We can always add logic in the scheduler to prevent device contention in the future.

cyli commented 7 years ago

Attempt to add devices to the container spec and plugin spec here: https://github.com/docker/swarmkit/pull/1964

I've no objection to the --device flag - cc @diogomonica ?

diogomonica commented 7 years ago

--device allows any service to escalate privileges. Why would we add this w/out profiles on services?

cyli commented 7 years ago

@diogomonica I thought profiles mainly covered capabilities, etc?

diogomonica commented 7 years ago

@cyli well, if we believe "devices" are easy enough to understand for easy user acceptance then we might not need them, but we should look critically at adding anything that allows escalation of privileges of a container to the cmd-line before we have agood way of informing everything the service will need from a security perspective to the user.

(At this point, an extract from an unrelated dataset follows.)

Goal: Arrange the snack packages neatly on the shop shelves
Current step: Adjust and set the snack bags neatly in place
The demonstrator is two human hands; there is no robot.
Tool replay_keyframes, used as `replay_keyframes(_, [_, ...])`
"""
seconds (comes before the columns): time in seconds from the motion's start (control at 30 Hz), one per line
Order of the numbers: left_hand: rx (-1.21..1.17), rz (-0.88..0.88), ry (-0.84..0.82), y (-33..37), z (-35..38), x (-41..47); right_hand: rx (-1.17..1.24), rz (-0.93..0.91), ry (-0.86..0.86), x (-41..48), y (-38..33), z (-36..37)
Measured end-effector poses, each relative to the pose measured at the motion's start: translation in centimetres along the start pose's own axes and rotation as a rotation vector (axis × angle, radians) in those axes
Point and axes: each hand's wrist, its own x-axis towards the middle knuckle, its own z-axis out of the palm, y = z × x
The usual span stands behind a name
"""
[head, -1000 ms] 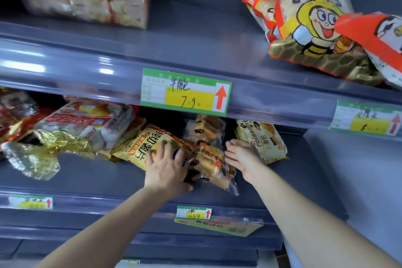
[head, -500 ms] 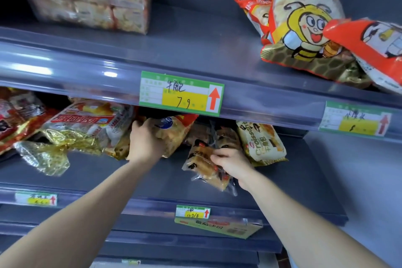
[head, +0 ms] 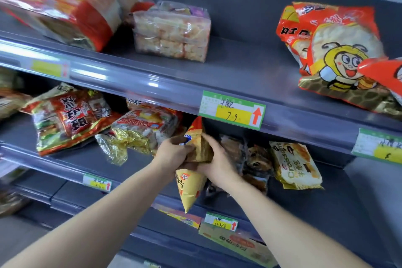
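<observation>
A yellow and orange snack bag (head: 191, 183) stands on end over the front of the middle shelf (head: 78, 160). My left hand (head: 173, 153) grips its upper part from the left. My right hand (head: 218, 164) grips it from the right. Right of my hands lie clear packs of brown pastries (head: 254, 159) and a yellow croissant bag (head: 294, 165). Left of them sit a white and gold bag (head: 141, 130) and a red bag (head: 67, 117).
The upper shelf (head: 239, 72) carries a clear biscuit pack (head: 171, 30), a blurred red and clear pack (head: 63, 4) at the left and red bee-print bags (head: 335, 54) at the right. A green and yellow price tag (head: 231, 110) hangs on its front rail. Lower shelves hold flat packets.
My left hand has lifted the yellow bag upright and my right hand has left the pastry pack and taken hold of the same bag. The view has swung left and up.
</observation>
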Motion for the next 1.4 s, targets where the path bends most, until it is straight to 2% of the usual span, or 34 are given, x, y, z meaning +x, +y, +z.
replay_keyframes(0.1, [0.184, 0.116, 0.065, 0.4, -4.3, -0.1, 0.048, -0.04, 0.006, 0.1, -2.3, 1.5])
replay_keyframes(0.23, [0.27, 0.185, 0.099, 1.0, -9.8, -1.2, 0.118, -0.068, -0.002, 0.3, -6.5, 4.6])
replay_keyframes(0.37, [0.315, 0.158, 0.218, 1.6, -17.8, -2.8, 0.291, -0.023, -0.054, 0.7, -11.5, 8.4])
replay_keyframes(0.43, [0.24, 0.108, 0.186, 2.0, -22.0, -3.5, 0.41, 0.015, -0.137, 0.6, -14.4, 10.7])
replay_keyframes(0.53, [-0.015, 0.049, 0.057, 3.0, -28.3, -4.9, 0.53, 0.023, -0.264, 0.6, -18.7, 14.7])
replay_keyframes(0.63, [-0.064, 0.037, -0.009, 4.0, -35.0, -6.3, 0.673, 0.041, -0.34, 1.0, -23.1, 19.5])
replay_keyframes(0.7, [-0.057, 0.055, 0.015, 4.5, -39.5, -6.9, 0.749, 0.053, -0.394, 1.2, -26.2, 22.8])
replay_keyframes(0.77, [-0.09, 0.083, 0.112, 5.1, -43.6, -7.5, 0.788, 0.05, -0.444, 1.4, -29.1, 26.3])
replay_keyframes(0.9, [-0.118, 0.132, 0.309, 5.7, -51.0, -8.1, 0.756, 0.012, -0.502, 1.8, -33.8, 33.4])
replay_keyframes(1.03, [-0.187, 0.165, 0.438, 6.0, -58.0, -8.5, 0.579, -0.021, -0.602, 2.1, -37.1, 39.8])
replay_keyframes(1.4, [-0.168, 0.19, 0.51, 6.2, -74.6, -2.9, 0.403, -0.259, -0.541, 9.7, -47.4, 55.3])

brubbel commented 7 years ago

Also following this. Very interested in access to character devices (/dev/bus/usb/...) in a docker swarm. To help some others until this is supported by docker, a workaround for swarm + usb:

  1. On the (linux) host(s), create a udev rule which creates a symlink to your device (in my case an ftdi device). e.g. /etc/udev/rules.d/99-libftdi.rules SUBSYSTEMS=="usb", ATTRS{idVendor}=="xxxx", ATTRS{idProduct}=="xxxx", GROUP="dialout", MODE="0666", SYMLINK+="my_ftdi", RUN+="/usr/bin/setupdockerusb.sh" Then reload udev rules: sudo udevadm control --reload-rules Upon connect of the usb device, the udev manager will create a symlink /dev/my_ftdi -> /dev/bus/usb/xxx/xxx and execute /usr/bin/setupdockerusb.sh

  2. The /usr/bin/setupdockerusb.sh (ref) This script sets the character device permissions on (the first) container with given image name.

    #!/bin/bash
    USBDEV=`readlink -f /dev/my_ftdi`
    read minor major < <(stat -c '%T %t' $USBDEV)
    if [[ -z $minor || -z $major ]]; then
    echo 'Device not found'
    exit
    fi
    dminor=$((0x${minor}))
    dmajor=$((0x${major}))
    CID=`docker ps --no-trunc -q --filter ancestor=my/imagename|head -1`
    if [[ -z $CID ]]; then
    echo 'CID not found'
    exit
    fi
    echo 'Setting permissions'
    echo "c $dmajor:$dminor rwm" > /sys/fs/cgroup/devices/docker/$CID/devices.allow
  3. Create the docker swarm with following options: docker service create [...] --mount type=bind,source=/dev/bus/usb,target=/dev/bus/usb [...]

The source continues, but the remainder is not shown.